### What you have to do
Of the entries below, return exactly those lines that fall between the one containing "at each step" and the one containing "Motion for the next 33", the two end lines included.
START Entries shown
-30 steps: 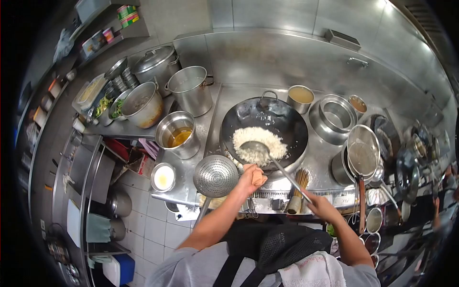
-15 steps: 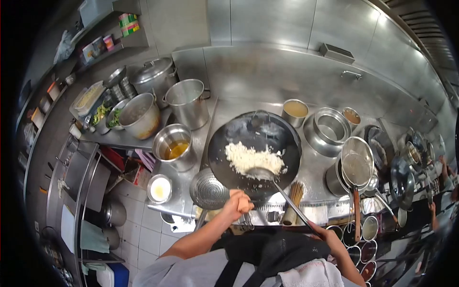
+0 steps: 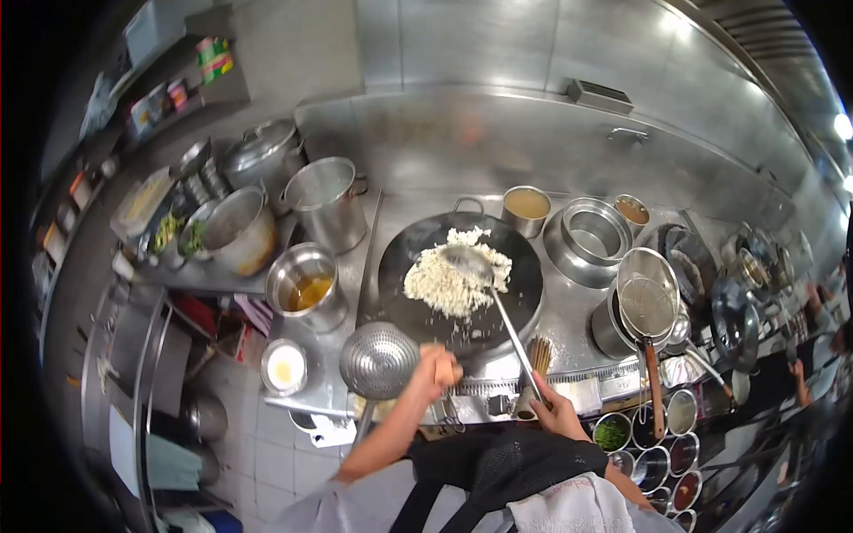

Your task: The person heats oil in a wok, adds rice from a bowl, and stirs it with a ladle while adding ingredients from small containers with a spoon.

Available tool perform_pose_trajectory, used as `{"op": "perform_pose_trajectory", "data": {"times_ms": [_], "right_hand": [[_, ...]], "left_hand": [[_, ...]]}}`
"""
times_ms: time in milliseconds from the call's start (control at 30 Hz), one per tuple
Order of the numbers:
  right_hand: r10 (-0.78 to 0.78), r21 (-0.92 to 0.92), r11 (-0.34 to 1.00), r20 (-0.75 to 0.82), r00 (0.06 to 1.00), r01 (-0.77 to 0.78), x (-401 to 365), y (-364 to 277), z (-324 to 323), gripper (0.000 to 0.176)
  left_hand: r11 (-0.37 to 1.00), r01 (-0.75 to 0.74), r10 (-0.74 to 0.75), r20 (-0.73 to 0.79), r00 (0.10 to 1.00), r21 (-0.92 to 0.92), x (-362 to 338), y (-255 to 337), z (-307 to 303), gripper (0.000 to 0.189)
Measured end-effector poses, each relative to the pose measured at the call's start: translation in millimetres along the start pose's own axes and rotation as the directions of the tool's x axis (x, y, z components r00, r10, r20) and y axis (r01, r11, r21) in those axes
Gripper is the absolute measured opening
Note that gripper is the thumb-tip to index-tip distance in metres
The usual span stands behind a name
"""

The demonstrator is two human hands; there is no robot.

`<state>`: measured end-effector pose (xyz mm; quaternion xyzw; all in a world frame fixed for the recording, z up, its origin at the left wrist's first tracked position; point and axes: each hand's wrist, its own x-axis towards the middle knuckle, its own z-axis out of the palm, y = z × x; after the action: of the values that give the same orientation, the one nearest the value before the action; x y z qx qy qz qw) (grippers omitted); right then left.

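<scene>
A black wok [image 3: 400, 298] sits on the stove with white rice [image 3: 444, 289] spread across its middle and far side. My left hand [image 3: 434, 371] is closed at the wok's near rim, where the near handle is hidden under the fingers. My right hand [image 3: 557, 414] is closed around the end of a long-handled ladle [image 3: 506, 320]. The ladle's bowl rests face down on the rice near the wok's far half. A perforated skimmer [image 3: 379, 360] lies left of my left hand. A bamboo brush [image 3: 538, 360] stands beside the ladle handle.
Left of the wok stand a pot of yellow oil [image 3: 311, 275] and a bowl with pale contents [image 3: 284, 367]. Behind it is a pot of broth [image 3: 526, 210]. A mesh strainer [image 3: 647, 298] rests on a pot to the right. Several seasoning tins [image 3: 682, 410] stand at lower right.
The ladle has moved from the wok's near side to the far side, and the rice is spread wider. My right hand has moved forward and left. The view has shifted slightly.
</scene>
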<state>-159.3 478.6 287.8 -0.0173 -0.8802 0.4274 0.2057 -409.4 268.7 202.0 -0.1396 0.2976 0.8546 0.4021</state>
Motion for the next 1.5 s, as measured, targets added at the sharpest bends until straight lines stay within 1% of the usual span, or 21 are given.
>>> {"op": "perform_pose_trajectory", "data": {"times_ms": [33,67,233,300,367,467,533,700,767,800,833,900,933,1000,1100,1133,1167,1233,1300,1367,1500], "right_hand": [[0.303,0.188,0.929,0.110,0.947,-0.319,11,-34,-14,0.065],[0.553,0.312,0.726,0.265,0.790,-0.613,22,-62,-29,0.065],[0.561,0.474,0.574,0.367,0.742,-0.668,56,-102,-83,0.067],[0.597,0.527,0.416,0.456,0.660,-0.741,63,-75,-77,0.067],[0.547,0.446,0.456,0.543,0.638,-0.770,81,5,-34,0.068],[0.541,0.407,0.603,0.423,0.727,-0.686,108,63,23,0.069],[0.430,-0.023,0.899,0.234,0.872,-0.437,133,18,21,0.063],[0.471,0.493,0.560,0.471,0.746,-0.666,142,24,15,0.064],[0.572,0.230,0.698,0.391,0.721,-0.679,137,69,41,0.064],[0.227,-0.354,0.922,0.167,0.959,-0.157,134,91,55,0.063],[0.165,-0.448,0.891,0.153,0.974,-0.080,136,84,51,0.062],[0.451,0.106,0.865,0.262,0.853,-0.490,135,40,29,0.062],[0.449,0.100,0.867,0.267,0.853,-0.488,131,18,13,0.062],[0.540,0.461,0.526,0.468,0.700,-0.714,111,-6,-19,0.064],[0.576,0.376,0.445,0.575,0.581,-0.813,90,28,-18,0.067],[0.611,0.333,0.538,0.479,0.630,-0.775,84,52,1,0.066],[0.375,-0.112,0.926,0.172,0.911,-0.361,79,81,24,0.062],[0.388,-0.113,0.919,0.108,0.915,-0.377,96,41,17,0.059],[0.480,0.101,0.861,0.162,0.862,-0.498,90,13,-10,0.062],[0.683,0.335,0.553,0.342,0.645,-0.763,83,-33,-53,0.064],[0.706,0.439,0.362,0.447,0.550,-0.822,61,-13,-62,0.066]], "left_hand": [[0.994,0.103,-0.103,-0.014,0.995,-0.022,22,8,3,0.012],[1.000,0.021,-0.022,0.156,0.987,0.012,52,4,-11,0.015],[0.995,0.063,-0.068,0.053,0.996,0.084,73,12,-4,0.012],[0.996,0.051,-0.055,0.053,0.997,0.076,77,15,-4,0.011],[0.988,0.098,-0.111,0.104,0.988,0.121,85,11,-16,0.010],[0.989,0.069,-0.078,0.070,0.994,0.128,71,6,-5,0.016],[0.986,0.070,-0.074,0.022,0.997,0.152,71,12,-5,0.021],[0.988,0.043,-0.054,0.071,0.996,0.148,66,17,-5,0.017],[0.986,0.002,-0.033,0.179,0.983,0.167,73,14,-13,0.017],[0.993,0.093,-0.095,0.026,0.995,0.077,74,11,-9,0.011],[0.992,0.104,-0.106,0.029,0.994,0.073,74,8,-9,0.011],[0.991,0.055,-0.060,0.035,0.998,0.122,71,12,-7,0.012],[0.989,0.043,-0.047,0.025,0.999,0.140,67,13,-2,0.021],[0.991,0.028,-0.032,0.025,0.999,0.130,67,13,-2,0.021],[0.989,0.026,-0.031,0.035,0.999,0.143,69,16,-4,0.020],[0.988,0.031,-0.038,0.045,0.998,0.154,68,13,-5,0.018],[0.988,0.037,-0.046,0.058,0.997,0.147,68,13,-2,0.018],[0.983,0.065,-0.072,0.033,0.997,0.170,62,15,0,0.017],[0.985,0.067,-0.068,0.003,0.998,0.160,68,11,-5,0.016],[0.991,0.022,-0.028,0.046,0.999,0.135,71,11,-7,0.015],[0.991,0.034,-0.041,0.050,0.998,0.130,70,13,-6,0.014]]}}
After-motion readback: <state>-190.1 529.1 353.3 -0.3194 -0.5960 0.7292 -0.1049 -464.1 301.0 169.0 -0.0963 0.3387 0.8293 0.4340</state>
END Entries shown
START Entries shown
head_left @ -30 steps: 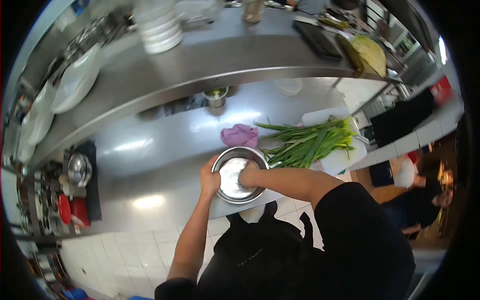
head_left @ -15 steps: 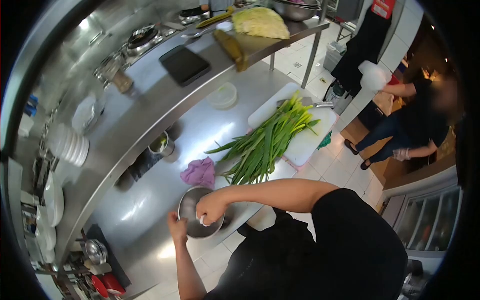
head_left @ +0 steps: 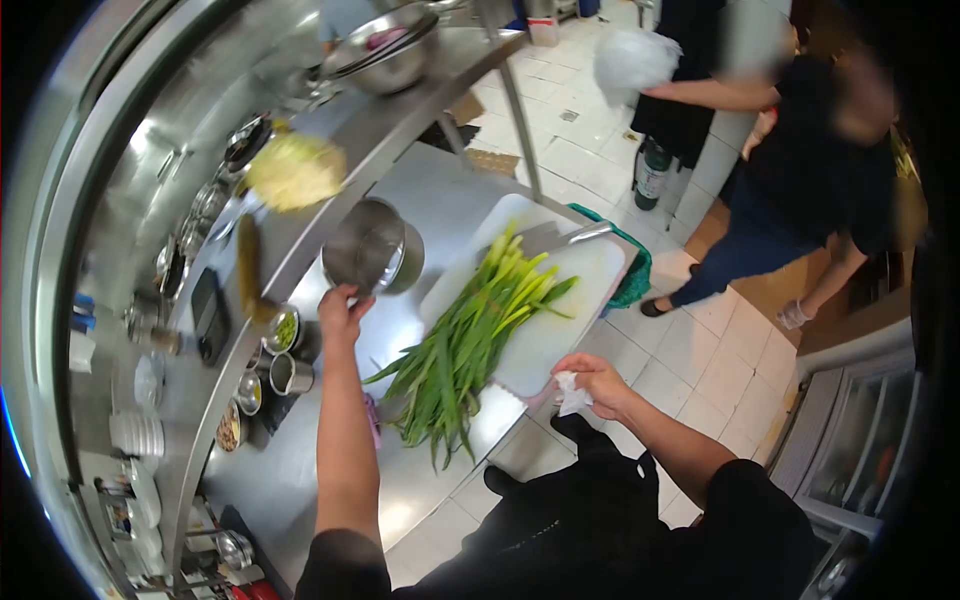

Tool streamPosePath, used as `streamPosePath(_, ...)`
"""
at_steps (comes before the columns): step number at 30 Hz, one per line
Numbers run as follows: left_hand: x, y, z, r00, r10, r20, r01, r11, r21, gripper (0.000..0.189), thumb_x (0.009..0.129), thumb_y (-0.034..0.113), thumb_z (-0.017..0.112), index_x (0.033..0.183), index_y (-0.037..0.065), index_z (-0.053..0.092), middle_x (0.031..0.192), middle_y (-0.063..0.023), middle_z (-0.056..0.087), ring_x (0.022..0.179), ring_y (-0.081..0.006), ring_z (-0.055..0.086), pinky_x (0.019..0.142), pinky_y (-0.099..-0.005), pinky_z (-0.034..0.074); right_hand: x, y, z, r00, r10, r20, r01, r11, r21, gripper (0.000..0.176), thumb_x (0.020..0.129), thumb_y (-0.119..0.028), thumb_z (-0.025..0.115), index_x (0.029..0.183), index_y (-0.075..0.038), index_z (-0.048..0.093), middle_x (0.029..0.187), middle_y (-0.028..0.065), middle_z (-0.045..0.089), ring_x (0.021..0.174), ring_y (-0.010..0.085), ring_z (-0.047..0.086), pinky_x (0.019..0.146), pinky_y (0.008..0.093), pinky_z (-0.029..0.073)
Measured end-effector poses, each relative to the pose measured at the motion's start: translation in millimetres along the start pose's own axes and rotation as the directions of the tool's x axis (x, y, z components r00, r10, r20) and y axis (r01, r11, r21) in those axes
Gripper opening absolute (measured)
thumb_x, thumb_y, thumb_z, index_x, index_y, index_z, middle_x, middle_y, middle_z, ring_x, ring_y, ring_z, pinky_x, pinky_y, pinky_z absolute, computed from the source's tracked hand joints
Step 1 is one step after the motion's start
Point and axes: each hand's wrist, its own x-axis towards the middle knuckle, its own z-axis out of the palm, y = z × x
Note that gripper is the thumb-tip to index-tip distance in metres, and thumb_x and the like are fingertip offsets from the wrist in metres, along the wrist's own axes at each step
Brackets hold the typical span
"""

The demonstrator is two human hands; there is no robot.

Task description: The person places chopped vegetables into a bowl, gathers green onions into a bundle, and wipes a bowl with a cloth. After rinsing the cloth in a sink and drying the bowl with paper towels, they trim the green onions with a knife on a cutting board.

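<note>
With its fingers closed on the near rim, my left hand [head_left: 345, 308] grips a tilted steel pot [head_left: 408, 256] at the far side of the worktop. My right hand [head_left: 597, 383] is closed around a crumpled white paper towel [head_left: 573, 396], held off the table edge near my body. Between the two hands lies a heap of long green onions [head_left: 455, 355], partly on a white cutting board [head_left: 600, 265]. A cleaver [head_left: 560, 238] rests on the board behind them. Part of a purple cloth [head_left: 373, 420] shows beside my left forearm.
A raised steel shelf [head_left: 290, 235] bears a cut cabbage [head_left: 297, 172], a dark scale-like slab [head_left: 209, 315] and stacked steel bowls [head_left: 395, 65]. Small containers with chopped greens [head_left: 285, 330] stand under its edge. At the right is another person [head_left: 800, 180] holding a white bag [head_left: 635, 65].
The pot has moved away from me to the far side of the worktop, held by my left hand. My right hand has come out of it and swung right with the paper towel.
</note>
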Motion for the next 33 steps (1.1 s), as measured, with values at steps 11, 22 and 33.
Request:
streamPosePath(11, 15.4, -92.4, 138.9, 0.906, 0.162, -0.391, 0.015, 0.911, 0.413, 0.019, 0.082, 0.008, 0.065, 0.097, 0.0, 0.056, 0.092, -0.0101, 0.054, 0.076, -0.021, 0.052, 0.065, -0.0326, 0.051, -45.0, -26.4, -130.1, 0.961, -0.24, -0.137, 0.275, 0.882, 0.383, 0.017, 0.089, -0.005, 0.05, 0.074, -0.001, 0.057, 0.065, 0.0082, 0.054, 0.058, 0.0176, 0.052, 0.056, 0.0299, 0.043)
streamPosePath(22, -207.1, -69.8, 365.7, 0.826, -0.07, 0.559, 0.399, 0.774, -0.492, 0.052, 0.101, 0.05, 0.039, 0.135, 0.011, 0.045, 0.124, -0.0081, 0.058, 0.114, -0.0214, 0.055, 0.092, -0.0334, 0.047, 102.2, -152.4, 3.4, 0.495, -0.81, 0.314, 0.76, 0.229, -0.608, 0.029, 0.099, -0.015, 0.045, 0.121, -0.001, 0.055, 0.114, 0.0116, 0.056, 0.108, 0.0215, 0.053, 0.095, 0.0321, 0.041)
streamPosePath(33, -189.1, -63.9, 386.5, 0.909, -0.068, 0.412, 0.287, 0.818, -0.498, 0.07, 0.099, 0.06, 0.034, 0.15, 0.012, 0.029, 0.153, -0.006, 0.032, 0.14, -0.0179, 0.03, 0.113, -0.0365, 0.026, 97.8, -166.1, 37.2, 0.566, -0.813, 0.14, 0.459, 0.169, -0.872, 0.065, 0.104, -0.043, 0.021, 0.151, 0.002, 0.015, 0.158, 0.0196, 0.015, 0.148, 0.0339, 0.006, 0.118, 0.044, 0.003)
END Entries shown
### Expected output
Note that gripper is the thumb-tip to index-tip distance in metres, and thumb_x and the like are fingertip offsets from the wrist in metres, along the wrist's own axes at each step
Brackets hold the typical span
"""

The demonstrator is two human hands; there is no robot.

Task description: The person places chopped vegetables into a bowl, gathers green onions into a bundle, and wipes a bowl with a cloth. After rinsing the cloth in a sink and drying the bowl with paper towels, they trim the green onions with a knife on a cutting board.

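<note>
With its fingers closed on the near rim, my left hand [head_left: 345, 308] grips a tilted steel pot [head_left: 408, 256] at the far side of the worktop. My right hand [head_left: 597, 383] is closed around a crumpled white paper towel [head_left: 573, 396], held off the table edge near my body. Between the two hands lies a heap of long green onions [head_left: 455, 355], partly on a white cutting board [head_left: 600, 265]. A cleaver [head_left: 560, 238] rests on the board behind them. Part of a purple cloth [head_left: 373, 420] shows beside my left forearm.
A raised steel shelf [head_left: 290, 235] bears a cut cabbage [head_left: 297, 172], a dark scale-like slab [head_left: 209, 315] and stacked steel bowls [head_left: 395, 65]. Small containers with chopped greens [head_left: 285, 330] stand under its edge. At the right is another person [head_left: 800, 180] holding a white bag [head_left: 635, 65].
The pot has moved away from me to the far side of the worktop, held by my left hand. My right hand has come out of it and swung right with the paper towel.
</note>
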Motion for the next 33 steps (1.1 s), as measured, with values at steps 11, 22 and 33.

The output is finished.